Lia já tinha o coração aos pulos:
— Ai, estou ficando assustada. Fale logo.
— Bem, a primeira coisa é o seguinte: apesar de não demonstrar, estive o tempo todo imaginando qual seria a razão de nos terem trazido até aqui. Quando digo "trazido", quero falar das forças do Universo, do destino, ou algo assim. Abstraindo-se dos fatos, a primeira coisa que me ocorreu: haveria a possibilidade de Ana Maria não ter sido assassinada por José?
As duas estavam confusas.
— É apenas uma hipótese, não encarem como a verdade. Se ela tivesse morrido antes da irmã chegar, não teríamos seu testemunho acerca da identidade do assassino, mas, diante de sua declaração, somada a todos os agravantes, quem iria duvidar dela? Ninguém! Agora, o que nos garante que Ana Maria falou a verdade? Terá sido José mesmo ou foi outra pessoa e ela achou por bem incriminar o marido? Nancy viu um homem esfaquear Ana, mas não viu o rosto dele. Ou mais: quem garante que a irmã falou a verdade? Será que Ana realmente lhe contou algo ou ela inventou tudo, por estar querendo encobrir alguém? Alguém que Nancy viu em seu sonho, mas que pode não ser José. Uma dessas duas ideias talvez possa justificar os sonhos: um crime do passado, aparentemente resolvido, mas que, na verdade, condenou um inocente à morte.
Elas seguiam confusas. Nancy questionou:
— O senhor não acha tudo isso muita maluquice?
— Acho, sim, mas estou tentando descobrir o motivo desses sonhos. Já sabemos que expressam fatos reais, mas não sabemos o porquê deles.
— Essa é a minha maior questão — respondeu Nancy.
Lia fez um aparte:
— Com certeza a polícia viu tudo isso, não?
Onofre deu respaldo à ideia:
— Bem observado. É bem provável que alguém mais tenha ouvido Ana contar sobre José — na ambulância, por exemplo. E com certeza verificaram as digitais de José na faca. Há ainda o fato de ele ter fugido.

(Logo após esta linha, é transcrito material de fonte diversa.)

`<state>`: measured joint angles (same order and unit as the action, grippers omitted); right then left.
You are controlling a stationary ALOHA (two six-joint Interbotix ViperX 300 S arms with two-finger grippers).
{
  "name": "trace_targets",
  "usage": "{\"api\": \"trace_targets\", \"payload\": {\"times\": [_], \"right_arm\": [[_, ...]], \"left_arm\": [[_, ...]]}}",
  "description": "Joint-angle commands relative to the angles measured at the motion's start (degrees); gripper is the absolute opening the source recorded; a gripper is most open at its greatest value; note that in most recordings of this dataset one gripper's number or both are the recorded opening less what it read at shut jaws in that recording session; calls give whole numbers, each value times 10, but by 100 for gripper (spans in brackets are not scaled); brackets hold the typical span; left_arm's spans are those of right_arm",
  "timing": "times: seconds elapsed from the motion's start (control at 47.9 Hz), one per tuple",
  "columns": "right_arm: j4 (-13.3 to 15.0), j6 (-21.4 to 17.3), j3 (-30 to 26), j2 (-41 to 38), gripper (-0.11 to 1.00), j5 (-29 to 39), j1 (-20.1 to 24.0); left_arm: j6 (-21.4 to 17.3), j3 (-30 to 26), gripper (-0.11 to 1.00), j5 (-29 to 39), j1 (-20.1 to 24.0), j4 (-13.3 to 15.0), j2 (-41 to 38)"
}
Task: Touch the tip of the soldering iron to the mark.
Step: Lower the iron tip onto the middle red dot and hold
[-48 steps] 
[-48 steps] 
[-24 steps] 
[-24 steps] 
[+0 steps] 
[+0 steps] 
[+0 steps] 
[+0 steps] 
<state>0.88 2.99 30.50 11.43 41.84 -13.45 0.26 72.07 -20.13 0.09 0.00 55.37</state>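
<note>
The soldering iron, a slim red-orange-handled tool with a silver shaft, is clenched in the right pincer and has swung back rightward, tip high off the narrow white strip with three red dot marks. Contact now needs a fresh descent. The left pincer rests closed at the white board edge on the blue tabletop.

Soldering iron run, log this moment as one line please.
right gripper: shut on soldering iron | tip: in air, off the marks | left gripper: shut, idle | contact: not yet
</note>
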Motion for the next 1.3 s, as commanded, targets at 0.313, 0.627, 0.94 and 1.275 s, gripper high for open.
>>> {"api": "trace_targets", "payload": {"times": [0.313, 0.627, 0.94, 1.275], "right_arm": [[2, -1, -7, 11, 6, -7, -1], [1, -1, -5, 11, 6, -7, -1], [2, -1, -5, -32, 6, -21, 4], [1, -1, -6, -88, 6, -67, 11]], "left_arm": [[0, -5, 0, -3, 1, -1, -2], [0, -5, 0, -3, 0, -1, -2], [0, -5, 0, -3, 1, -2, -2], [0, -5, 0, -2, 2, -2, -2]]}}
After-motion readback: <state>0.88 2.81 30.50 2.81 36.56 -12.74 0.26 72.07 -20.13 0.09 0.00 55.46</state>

E pode ser que tenham encontrado manchas de sangue em suas roupas, afinal, ele não desferiu apenas uma facada, a chance de ter se sujado com o sangue é muito grande. A polícia não ia errar nessas coisas. E Ana ou a irmã terem mentido, são possibilidades meio absurdas mesmo.
Lia soltou o ar dos pulmões pela boca, aliviada e feliz por ter ajudado, mas Nancy ainda tinha o semblante carregado:
— Viajamos cento e cinquenta quilômetros e parece que não andamos quase nada, essa é a verdade.
¤
À noite, seu Lilo recebeu a visita de dois conhecidos, o casal Célia e Silvio. Célia possuía certos dons, assim considerados por muitos, outros os denominando simplesmente de mediunidade.
— Como vão, meus amigos? — saudou-os o dono da fazenda Rincão.
— Muito bem — responderam quase em coro. — E parece que vocês têm visitas...
Lilo apresentou-os a seus convidados. Célia, ao cumprimentar Nancy, segurou algum tempo mais sua mão, dizendo após uma aparente meditação:
— Você tem muitas perguntas... Está bem inquieta.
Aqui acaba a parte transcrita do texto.